* [Exercise details]: Your answer should be every line below that includes the word "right".

* [Source material]:
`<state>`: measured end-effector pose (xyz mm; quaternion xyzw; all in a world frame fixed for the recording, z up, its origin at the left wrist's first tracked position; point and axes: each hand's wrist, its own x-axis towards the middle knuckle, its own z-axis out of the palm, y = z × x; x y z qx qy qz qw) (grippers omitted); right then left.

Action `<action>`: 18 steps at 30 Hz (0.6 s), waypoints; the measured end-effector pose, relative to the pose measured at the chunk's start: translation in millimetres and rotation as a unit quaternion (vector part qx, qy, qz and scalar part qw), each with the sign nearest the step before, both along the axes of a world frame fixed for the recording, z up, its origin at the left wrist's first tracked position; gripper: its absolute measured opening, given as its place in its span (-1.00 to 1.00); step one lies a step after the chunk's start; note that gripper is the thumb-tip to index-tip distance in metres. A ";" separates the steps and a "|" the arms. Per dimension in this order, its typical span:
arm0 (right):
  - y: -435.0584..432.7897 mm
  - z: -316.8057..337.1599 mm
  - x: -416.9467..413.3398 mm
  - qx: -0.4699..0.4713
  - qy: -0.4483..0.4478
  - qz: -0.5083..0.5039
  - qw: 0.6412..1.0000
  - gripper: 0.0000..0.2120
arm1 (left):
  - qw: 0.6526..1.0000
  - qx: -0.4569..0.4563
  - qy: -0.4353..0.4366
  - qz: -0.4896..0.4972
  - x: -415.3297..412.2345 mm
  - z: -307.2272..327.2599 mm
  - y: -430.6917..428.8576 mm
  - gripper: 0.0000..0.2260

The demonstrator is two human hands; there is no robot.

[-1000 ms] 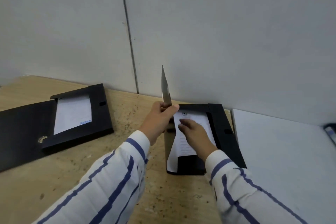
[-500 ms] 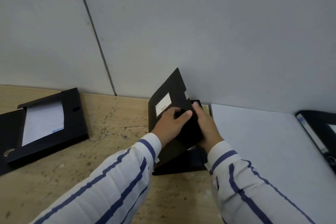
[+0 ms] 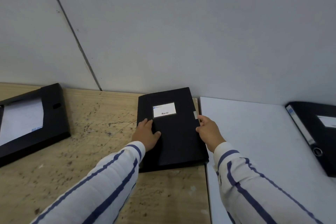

* [Task solution]:
`<state>`: measured end-effector pose (xyz mm; quaternion xyzw; all in a world frame fixed for the recording, z up, its origin at the left wrist's first tracked position; point and axes: each hand's wrist, its own x-axis towards the middle knuckle, its own z-axis out of the palm, y = z × x; x y z qx qy qz qw) (grippers omitted); right then left.
arm0 (right):

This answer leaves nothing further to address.